**Problem statement**
Your task is to quote the listing below exactly, beginning with its first line and ending on the line bearing "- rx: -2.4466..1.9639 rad".

**Task data**
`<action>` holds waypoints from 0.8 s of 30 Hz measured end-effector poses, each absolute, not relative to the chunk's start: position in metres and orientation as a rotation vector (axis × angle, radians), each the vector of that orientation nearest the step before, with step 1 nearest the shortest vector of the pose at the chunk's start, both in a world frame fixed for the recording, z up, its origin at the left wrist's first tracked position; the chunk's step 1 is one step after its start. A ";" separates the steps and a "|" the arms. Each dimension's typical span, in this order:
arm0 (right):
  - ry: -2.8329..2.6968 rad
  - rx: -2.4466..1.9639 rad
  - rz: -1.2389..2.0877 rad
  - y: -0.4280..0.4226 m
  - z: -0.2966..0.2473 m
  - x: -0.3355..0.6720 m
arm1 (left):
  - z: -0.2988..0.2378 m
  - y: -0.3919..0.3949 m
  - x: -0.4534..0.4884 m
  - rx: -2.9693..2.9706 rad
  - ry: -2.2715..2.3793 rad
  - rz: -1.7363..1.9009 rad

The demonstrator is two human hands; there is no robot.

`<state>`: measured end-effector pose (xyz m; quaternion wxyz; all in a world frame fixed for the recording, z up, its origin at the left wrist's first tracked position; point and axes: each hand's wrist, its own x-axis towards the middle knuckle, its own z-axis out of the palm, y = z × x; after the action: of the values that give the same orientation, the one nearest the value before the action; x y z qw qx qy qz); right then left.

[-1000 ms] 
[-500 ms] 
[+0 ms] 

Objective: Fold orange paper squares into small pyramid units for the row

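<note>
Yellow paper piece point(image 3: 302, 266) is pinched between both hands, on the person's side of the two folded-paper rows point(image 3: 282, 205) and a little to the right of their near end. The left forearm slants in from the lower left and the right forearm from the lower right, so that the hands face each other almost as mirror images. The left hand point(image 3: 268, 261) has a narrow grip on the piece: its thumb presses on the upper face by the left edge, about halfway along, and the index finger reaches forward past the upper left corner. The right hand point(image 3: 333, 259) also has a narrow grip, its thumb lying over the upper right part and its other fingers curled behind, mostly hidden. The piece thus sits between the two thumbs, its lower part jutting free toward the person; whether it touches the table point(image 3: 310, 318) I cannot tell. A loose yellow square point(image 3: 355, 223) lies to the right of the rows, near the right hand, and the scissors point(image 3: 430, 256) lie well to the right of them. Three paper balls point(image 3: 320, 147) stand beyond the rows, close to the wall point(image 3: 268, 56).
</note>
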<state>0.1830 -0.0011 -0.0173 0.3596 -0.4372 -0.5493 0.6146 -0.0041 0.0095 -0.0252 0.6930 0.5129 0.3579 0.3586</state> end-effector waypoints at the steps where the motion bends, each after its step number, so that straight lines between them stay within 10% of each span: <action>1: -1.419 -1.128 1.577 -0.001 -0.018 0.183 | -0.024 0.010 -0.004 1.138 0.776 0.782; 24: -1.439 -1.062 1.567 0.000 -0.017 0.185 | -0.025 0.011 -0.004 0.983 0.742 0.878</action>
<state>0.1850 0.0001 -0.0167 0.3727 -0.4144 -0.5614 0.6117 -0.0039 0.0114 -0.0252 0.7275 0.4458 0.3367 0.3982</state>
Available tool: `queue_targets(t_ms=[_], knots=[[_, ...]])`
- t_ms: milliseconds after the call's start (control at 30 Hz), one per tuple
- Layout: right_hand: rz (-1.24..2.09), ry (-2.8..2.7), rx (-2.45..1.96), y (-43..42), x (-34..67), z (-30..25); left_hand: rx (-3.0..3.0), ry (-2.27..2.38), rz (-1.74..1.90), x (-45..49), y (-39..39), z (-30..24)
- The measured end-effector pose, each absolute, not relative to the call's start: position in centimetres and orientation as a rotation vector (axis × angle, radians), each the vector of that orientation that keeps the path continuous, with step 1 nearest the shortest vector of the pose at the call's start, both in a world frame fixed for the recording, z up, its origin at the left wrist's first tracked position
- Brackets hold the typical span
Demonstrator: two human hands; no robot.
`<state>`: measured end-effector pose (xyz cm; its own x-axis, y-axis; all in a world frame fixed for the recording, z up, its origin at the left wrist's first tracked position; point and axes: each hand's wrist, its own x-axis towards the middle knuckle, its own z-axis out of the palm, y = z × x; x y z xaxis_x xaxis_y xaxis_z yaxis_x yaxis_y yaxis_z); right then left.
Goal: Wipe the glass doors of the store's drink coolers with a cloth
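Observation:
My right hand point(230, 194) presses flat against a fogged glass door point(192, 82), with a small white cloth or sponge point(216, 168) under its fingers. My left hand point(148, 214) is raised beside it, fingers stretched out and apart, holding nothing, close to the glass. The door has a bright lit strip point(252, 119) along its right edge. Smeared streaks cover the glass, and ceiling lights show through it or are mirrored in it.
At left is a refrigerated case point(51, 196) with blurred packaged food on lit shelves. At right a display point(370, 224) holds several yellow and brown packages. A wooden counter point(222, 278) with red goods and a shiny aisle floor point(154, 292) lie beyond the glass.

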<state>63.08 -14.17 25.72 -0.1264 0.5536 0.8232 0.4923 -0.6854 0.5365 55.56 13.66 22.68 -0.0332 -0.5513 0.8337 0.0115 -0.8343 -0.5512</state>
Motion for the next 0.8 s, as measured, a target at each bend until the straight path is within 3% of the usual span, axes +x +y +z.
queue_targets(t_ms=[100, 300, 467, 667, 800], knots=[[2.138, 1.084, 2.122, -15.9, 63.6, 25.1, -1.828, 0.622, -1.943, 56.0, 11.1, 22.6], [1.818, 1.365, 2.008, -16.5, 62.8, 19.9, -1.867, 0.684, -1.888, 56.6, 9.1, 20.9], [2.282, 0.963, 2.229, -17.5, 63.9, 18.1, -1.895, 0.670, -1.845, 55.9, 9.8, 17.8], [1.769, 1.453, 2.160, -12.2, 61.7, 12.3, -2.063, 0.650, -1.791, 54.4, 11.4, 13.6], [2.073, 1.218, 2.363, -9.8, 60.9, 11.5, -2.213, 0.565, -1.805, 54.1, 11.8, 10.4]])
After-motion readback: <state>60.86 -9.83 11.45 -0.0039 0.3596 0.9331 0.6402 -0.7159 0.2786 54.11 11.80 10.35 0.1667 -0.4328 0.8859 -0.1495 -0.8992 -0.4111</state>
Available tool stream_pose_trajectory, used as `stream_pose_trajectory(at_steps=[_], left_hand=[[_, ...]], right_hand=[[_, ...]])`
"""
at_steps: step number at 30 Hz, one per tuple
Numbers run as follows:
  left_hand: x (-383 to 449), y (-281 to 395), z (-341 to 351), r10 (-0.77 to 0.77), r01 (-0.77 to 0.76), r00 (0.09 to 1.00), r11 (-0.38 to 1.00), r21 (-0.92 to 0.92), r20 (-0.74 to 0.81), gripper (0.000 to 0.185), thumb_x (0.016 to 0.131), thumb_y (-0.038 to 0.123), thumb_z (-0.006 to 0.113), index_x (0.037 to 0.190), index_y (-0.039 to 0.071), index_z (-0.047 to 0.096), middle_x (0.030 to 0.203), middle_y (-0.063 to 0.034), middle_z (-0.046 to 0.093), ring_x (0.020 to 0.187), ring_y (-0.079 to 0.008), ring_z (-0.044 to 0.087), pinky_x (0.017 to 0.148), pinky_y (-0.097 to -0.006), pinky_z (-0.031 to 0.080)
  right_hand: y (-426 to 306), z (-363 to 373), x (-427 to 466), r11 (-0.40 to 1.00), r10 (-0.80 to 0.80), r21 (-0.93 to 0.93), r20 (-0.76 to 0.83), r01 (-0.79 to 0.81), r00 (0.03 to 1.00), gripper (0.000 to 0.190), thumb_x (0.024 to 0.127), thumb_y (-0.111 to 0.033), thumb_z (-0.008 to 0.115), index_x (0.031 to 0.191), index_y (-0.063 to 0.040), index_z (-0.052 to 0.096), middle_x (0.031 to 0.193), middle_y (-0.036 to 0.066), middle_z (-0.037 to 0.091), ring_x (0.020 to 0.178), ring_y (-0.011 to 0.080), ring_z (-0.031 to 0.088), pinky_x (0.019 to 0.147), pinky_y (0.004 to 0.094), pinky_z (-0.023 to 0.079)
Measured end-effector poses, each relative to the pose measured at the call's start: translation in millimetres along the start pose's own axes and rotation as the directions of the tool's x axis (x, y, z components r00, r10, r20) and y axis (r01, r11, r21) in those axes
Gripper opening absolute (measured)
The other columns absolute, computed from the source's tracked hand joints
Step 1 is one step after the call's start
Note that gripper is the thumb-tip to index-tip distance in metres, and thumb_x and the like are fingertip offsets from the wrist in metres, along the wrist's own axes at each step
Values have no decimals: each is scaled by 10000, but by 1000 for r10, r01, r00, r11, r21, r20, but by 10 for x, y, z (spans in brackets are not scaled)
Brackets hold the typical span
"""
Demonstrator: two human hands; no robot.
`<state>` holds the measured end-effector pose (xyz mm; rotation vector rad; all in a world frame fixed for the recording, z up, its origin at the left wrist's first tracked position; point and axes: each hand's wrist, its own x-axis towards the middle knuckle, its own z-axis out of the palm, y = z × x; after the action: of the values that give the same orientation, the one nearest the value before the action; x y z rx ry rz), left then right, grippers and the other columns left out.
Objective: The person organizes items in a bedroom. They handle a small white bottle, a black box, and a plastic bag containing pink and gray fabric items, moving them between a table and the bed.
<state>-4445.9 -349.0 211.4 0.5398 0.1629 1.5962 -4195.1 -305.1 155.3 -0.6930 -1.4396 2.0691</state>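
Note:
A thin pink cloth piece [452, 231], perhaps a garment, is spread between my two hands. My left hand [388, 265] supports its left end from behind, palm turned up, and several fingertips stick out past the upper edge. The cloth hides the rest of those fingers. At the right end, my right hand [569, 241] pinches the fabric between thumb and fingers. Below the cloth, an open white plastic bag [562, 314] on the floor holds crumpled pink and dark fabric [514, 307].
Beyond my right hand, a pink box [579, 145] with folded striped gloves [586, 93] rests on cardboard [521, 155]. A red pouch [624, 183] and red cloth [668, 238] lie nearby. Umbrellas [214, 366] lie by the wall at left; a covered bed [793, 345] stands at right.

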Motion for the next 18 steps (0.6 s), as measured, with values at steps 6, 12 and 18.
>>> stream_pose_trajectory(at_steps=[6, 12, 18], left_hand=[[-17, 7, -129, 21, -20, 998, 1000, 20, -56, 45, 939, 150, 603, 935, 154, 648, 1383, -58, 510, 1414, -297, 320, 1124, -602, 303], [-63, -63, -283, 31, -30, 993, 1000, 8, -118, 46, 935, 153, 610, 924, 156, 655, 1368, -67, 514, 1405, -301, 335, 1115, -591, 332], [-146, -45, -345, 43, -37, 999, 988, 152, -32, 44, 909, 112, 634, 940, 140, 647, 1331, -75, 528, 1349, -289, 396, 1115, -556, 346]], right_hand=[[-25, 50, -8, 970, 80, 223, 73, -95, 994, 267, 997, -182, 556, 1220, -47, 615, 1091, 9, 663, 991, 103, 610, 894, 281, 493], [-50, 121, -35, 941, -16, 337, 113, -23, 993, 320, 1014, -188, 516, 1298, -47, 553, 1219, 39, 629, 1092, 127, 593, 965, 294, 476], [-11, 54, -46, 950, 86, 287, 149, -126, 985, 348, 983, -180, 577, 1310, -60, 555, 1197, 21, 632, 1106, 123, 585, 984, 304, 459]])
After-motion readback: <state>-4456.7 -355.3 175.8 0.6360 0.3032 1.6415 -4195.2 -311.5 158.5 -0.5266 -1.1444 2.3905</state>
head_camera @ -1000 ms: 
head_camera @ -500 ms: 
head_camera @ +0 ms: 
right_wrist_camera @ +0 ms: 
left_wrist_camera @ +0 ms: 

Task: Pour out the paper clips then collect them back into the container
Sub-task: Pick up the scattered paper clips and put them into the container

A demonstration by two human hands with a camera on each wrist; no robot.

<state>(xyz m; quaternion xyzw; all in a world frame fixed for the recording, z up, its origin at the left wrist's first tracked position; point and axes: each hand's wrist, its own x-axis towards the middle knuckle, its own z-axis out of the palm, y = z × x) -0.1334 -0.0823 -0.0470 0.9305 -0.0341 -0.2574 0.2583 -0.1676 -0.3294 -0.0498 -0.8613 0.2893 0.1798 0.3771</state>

**Written response**
`<action>` holds waypoints from 0.8 s of 30 Hz measured end-effector poses, each absolute, not relative to the chunk's start: position in metres and orientation as a rotation vector (axis × angle, radians), each the vector of that orientation nearest the step before, with step 1 nearest the shortest vector of the pose at the chunk's start, both in a world frame fixed for the recording, z up, its origin at the left wrist's first tracked position; the chunk's step 1 is one step after its start. A ";" separates the steps and a "|" the arms. Each dimension's typical span, in this order:
arm0 (right):
  - ry: -2.8329..2.6968 rad
  - rx: -2.4466..1.9639 rad

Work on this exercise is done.